The topic was tabled and weeks later, the planning commission met once again to address the tabled topic. County Attorney Garrett Smith shared that he looked at code in more depth and tried to look at all the aspects of the different Morgan County codes that could apply to this document. Smith had a personal connection to this case having grown up in that very neighborhood. Smith reviewed all the emails and feels there are valid points brought up.

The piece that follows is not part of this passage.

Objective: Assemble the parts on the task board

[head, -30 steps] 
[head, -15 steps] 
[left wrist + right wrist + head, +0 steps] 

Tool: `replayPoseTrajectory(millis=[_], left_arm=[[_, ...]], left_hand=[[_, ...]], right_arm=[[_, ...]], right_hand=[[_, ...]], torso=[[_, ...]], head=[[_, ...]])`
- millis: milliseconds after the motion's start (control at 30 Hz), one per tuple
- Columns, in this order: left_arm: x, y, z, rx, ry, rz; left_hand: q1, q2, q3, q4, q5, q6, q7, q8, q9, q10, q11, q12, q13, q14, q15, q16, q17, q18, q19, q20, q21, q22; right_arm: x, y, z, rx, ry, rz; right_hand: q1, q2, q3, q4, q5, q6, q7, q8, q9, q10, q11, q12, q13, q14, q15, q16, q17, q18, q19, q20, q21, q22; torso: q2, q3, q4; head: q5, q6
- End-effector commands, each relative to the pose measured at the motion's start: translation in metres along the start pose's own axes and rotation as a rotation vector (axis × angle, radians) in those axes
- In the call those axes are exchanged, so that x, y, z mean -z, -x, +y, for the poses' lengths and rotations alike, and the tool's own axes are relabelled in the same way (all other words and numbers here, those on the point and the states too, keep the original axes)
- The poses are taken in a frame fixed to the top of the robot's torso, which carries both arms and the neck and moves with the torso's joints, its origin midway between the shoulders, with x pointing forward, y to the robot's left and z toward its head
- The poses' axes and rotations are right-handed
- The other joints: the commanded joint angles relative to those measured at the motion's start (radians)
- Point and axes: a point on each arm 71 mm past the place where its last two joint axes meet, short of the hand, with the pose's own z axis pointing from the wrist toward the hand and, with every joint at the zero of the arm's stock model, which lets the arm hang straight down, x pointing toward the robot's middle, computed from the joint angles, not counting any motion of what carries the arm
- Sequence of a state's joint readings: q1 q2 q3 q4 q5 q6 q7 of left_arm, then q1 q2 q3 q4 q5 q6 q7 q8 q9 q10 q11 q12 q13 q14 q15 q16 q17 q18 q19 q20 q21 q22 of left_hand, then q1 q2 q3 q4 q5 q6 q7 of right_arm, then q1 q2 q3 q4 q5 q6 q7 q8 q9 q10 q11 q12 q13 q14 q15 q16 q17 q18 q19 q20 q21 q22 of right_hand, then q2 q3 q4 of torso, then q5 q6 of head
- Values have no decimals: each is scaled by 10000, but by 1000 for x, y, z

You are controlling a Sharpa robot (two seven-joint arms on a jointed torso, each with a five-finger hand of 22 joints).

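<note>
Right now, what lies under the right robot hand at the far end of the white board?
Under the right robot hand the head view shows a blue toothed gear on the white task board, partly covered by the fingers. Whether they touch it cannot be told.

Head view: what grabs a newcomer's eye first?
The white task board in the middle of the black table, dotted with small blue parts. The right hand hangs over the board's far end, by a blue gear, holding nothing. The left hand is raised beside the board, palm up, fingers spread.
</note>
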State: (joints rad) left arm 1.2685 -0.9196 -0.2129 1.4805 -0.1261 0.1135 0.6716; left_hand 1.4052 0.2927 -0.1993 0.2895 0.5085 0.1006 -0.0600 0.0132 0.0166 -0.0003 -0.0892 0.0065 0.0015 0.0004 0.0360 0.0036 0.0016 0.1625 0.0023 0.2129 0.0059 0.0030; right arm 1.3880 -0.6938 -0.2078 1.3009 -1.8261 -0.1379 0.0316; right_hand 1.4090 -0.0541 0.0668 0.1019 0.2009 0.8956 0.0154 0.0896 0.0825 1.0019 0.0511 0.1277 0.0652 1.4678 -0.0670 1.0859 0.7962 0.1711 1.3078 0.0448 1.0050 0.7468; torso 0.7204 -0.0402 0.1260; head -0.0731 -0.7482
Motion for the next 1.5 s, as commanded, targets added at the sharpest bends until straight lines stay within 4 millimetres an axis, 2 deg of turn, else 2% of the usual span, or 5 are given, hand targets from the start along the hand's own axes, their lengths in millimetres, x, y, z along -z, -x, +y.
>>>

Smith brought to attention the statement he had heard saying the whole ordeal was unconstitutional, a statement that Smith went into depth about. Not seeing anything about federal government regulating housing but there is the federal government housing act and Fair Housing Act for Utah that state there are certain things if the applicant checks the box, it has to be approved. However, there can be restrictions and Smith suggested other stipulations and restrictions could be added as conditions like a six foot fence, no smoking, and such. As far as the concerns about improper application for the A-20 zone, for persons with disabilities, extensive research on the topic can be defined by law, shared Smith. As a drug treatment facility, there are five classes of substances and it is prohibited to bring someone with active use. The applicant affirmed that the facility is looking to bring people who are not actively using drugs.
Smith stated it is important for the community to understand what is being brought into the facility and that the risks need to be mitigated. Further, property rights need to be respected. ”We are not a democracy but set up as a constitutional republic,” asserted Smith. “A republic means the majority rules but still respects minority rights.” The county balances this right and makes sure that the rights of the minority does not trump the majority either. Yet to be figured out is how to best mitigate potential detrimental effects, that are real and do exist says Smith, but does not require elimination of detrimental effects.
The planning commissioners voted to approve Reprieve Recovery LLC, the residential drug treatment facility for a positive recommendation to the county commission. The ultimate decision will be made at a future date by the county commission. To keep tuned, one can visit the Morgan County website for when that item appears on the agenda.